◆ Excerpts from a dataset:

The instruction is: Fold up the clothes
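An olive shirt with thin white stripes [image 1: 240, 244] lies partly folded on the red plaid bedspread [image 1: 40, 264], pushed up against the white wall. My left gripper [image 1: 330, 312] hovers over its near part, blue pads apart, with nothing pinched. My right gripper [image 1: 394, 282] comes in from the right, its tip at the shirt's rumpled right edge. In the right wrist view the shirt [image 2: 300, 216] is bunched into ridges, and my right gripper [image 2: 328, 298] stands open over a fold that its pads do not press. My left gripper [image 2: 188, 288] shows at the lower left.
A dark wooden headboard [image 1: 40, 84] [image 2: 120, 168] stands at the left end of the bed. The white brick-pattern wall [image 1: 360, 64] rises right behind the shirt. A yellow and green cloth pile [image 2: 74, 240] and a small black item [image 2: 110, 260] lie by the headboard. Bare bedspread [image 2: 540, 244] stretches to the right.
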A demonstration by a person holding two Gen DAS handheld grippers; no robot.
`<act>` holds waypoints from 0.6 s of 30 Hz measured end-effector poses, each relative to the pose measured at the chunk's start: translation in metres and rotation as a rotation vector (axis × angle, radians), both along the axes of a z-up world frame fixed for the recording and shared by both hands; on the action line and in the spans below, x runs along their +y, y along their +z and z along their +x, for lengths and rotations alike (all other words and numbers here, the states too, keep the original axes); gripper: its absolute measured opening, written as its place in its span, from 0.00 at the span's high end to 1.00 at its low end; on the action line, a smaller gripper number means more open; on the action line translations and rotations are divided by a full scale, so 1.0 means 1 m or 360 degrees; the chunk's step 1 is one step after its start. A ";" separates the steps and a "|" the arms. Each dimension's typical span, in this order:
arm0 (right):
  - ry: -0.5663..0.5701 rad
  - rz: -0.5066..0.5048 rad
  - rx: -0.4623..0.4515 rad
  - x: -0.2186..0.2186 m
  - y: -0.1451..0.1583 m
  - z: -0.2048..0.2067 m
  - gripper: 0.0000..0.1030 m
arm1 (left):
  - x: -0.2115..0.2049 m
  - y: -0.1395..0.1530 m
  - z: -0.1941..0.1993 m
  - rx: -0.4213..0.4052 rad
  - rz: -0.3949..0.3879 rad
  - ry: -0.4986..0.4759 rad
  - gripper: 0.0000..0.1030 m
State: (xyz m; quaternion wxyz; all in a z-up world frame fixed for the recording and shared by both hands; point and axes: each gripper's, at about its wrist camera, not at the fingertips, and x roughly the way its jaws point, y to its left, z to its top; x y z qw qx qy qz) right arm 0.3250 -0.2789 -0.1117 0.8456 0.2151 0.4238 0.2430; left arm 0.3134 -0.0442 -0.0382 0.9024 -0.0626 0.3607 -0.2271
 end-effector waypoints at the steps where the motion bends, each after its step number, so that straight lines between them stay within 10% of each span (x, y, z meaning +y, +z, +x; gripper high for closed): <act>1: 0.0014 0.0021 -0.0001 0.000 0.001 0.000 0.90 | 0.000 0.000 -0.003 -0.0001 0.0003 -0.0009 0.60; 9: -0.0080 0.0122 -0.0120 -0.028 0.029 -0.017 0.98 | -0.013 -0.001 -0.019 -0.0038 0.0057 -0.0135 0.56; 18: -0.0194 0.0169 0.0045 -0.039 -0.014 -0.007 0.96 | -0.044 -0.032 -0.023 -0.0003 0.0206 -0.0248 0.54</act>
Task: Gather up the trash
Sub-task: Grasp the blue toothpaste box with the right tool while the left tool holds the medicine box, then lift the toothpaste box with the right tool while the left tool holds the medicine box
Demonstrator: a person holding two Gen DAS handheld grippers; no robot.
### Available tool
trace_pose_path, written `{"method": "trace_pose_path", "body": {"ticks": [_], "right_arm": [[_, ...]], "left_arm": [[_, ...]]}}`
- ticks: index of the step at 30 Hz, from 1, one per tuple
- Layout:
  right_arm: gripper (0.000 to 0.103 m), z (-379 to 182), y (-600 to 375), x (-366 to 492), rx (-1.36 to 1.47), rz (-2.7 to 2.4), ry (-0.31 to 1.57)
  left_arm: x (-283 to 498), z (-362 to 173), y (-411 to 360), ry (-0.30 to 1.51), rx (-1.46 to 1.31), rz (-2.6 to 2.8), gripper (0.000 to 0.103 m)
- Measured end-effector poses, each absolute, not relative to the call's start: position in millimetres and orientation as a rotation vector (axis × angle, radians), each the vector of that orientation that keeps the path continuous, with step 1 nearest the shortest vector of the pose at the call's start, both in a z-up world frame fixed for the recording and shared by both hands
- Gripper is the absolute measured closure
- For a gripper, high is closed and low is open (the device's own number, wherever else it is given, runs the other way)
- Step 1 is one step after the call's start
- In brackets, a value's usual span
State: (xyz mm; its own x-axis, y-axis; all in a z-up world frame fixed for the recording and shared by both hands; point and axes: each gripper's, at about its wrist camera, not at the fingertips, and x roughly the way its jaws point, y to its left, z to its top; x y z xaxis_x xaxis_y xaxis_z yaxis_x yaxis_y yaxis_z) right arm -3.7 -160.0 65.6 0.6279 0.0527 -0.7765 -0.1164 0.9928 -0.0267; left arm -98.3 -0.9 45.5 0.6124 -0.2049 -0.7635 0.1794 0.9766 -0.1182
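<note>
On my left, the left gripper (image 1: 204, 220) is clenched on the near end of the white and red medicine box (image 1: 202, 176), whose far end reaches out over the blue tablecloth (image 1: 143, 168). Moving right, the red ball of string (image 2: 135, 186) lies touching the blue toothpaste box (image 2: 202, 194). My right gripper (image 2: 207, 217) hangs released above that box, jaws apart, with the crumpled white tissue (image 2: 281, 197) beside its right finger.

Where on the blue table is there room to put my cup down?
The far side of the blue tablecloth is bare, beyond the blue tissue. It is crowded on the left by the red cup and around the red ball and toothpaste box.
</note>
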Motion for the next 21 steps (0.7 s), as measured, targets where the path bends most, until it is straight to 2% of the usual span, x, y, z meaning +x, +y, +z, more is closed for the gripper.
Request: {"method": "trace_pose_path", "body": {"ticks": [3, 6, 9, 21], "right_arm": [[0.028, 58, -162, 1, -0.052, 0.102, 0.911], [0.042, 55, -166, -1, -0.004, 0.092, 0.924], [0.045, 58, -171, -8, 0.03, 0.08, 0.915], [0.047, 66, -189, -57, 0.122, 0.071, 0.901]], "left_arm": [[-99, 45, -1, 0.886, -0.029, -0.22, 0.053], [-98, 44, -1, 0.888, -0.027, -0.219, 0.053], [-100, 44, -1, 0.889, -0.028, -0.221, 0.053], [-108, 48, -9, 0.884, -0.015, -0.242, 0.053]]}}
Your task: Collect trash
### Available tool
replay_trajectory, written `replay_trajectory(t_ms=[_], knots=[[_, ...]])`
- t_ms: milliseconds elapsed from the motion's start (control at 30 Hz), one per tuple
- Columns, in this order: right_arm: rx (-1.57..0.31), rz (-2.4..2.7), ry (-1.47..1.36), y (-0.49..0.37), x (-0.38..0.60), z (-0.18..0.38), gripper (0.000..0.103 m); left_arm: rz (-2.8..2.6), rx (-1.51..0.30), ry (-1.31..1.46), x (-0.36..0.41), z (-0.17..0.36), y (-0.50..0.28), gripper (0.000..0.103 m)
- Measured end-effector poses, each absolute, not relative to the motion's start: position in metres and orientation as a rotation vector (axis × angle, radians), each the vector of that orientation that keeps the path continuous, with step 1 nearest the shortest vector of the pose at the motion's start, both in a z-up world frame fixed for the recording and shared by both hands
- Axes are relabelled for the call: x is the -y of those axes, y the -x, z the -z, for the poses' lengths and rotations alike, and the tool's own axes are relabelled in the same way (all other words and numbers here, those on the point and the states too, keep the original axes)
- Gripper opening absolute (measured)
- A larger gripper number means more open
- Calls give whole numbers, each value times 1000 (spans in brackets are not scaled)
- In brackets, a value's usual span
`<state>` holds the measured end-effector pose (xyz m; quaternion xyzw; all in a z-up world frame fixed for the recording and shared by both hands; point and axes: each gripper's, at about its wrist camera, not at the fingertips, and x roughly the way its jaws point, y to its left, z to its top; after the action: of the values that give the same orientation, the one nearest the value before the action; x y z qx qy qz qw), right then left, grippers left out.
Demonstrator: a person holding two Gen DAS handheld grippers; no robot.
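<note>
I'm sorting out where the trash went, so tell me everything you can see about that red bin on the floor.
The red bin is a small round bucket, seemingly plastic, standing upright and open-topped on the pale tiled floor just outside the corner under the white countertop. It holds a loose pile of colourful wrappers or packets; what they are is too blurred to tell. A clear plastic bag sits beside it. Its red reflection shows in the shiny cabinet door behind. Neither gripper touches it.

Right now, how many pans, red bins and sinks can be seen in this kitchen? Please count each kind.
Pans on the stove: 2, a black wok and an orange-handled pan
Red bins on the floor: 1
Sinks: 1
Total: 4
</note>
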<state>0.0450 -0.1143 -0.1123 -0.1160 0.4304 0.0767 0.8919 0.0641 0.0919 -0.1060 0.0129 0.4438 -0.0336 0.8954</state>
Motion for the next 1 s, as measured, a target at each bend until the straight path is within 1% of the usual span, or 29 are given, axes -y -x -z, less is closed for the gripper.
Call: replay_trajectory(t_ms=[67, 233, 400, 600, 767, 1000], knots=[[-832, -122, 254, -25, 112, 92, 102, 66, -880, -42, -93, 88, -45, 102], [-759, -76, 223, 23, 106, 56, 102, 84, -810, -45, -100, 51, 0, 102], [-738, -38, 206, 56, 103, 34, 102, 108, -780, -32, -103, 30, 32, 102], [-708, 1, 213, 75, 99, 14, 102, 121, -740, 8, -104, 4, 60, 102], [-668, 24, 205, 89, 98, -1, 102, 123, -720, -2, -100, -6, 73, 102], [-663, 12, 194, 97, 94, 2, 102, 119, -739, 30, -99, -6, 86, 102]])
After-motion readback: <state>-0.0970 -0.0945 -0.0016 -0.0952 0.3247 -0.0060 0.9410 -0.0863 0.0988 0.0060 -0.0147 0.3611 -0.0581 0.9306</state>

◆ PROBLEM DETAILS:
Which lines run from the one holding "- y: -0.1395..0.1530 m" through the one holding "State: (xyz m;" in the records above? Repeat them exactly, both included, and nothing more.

◆ EXERCISE ANSWER:
  - y: -0.1395..0.1530 m
  - z: -0.1941..0.1993 m
  - rx: -0.4213..0.4052 rad
  - rz: -0.3949..0.3879 rad
  - ry: -0.4986..0.4759 rad
  - gripper: 0.0000..0.1030 m
State: (xyz m; quaternion wxyz; all in a z-up world frame fixed for the recording and shared by both hands; point and axes: each gripper's, at about its wrist camera, not at the fingertips, and x roughly the way its jaws point, y to its left, z to its top; x y z qw qx qy qz) right arm 0.3250 -0.2789 -0.1117 0.8456 0.2151 0.4238 0.2430; left arm 0.3134 -0.0442 -0.0382 0.9024 -0.0626 0.3607 -0.2271

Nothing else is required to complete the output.